The six largest American technology companies are on course to spend more than $750 billion on artificial intelligence this year. That figure sits alongside a parallel debate about what, exactly, all that money will produce, and on what timeline.
Arvind Narayanan, a professor of computer science at Princeton and director of its Centre for Information Technology Policy, offers a framing that cuts against both the utopian and catastrophist positions.
AI is a general-purpose technology, he argues, and it will integrate into society the way electricity and the internet did: gradually, unevenly, and with consequences that only become legible well after the investment has been made.
The reliability problem
One reason the integration will be slower than headline investment figures suggest is reliability. Capability benchmarks, which tend to drive coverage and valuation, measure what an AI system can do at its best. They do not measure what it does consistently.
For customer service, legal work, or medical advice, consistency is the product. An AI system that answers correctly 90% of the time is not a customer service agent. It is a liability.
That liability question has already surfaced in practice. Air Canada's AI-powered customer service chatbot generated legal exposure for the airline after providing incorrect information to a passenger. Regulatory frameworks in healthcare go further, preventing AI from making autonomous clinical decisions precisely because the cost of a single failure is too high.
AI washing and the short-term view
Some companies have used AI adoption as cover for cost-cutting, citing the technology when announcing layoffs. Drew Matus, chief market strategist at MetLife, pushes back on the logic.

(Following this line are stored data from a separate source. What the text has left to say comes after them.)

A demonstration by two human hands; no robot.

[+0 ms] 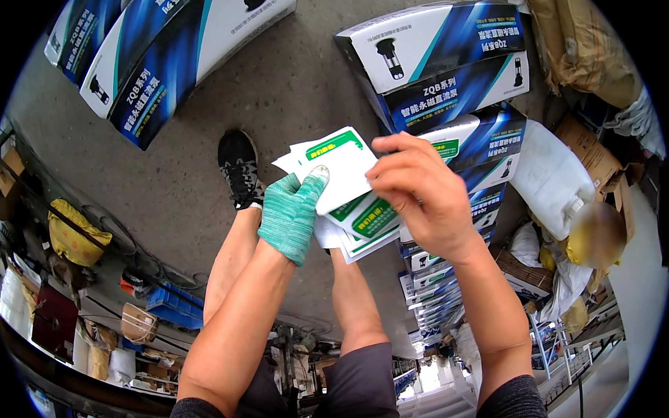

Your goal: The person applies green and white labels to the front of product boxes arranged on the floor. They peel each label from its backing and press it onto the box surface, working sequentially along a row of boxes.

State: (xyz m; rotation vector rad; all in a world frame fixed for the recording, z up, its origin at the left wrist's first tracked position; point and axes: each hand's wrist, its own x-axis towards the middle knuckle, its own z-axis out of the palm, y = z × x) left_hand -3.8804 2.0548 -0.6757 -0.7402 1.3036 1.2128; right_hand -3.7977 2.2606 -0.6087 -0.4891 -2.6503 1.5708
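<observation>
In the head view the person's two forearms come up from the lower edge and meet near the middle of the picture, over a grey concrete floor (pixel 301 85); the left hand (pixel 290 214) wears a green knitted glove and its fingers (pixel 313 182) are curled shut around a fanned stack of white cards with green labels (pixel 349 201), the thumb lying on top of the uppermost card; the right hand (pixel 422 195) is bare, and its fingers (pixel 392 163) are bent down and pinched onto the right edge of the same stack, so both hands have hold of the cards at once; the cards sit between the two hands, held up in the air above the floor, with their top corners spread apart and the lower ones overlapping; below the hands the person's bare legs run down to a black shoe (pixel 239 168) planted on the floor, just left of the cards; to the right, just behind the right hand, stands a tall pile of blue and white boxes (pixel 447 65), partly hidden by that hand; more blue and white boxes (pixel 159 45) lie at the upper left, well apart from the hands; a white sack (pixel 551 176) rests beside the pile on the right; a yellow bag (pixel 74 233) lies far off at the left rim.
</observation>
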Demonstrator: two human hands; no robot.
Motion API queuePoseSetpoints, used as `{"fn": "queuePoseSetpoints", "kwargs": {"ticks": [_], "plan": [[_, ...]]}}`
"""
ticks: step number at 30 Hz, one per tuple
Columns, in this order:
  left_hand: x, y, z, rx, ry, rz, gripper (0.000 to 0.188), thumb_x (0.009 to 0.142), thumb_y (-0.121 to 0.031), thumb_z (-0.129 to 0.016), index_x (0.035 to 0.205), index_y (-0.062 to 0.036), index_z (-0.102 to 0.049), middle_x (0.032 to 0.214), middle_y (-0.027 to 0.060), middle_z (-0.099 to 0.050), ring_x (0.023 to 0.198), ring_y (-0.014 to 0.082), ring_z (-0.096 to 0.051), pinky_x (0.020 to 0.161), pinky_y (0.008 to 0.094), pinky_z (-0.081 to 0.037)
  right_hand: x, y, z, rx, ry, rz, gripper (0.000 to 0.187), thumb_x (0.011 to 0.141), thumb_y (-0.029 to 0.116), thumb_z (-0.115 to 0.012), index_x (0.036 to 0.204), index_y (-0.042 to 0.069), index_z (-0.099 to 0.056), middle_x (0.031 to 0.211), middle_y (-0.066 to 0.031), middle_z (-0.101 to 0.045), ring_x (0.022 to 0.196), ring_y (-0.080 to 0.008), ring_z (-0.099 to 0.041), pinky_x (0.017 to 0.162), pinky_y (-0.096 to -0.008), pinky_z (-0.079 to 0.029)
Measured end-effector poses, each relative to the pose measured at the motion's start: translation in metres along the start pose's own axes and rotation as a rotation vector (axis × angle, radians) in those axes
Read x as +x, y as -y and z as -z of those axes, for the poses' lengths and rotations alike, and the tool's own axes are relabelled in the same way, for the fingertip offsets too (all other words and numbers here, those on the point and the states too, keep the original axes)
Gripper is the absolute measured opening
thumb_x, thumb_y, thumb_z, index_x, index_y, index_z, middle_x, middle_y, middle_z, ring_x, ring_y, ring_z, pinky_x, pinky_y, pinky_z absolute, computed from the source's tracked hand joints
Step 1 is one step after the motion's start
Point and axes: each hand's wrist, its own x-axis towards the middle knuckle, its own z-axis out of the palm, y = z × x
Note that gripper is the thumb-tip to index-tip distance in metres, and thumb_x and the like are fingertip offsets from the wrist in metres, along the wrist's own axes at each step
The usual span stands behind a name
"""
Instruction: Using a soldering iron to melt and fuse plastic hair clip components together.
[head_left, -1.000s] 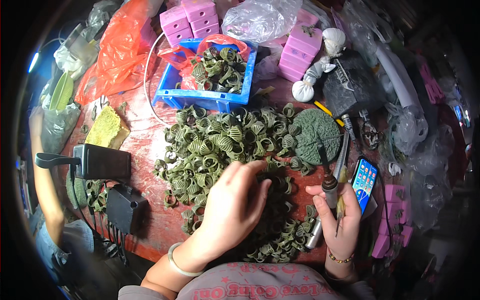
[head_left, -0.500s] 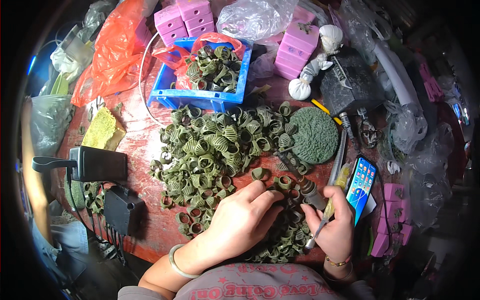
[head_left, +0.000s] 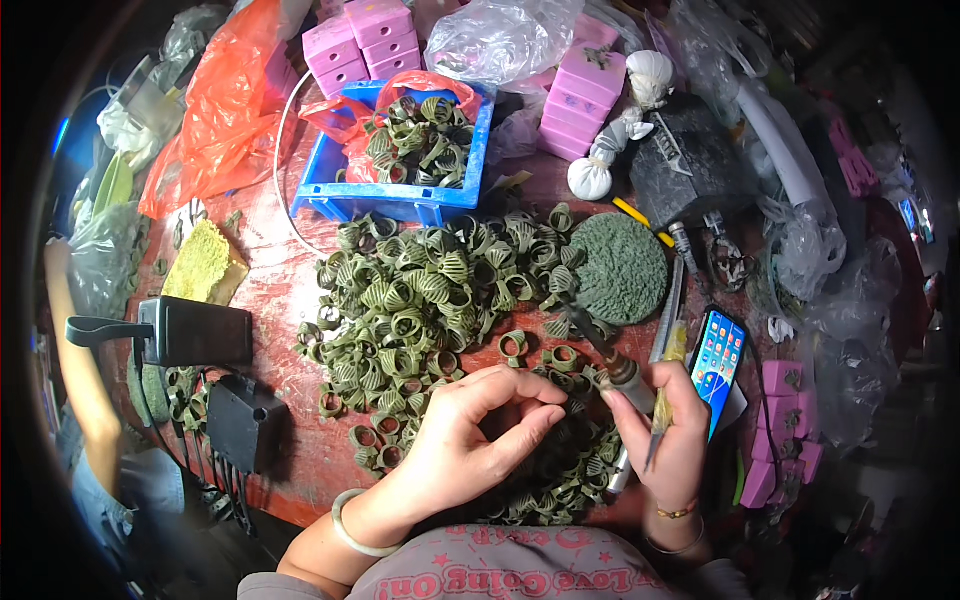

Knowledge workers, he argues, are more likely to find their work expanded by AI than replaced by it. The technology generates new questions as fast as it answers old ones, increasing demand for people capable of interrogating the results.
The number of job postings for software engineers has continued to rise through the period of heaviest AI adoption in the sector. That data point does not settle the long-term argument, but it complicates the simpler versions of the displacement story.
What AI cannot do
Narayanan draws one firm boundary: AI cannot predict the future. The limitation is not computational. It is epistemic. The data available about future events is genuinely thin, and extrapolating from present patterns has always produced poor results in domains like geopolitics and military strategy. That constraint will not be engineered away.
Geoffrey Hinton, whose Nobel Prize-winning work underpins much of what modern AI can do, is less sanguine about the longer arc. He has compared the trajectory of AI development to an approaching force that will arrive smarter than humans within a decade. Narayanan treats that framing as one specific risk among many, each of which is better addressed with specific solutions than with a single theory of alignment.
The honest answer, as Narayanan concedes, is that nobody knows how this ends. Not the optimists, not the pessimists, and not the AI systems themselves.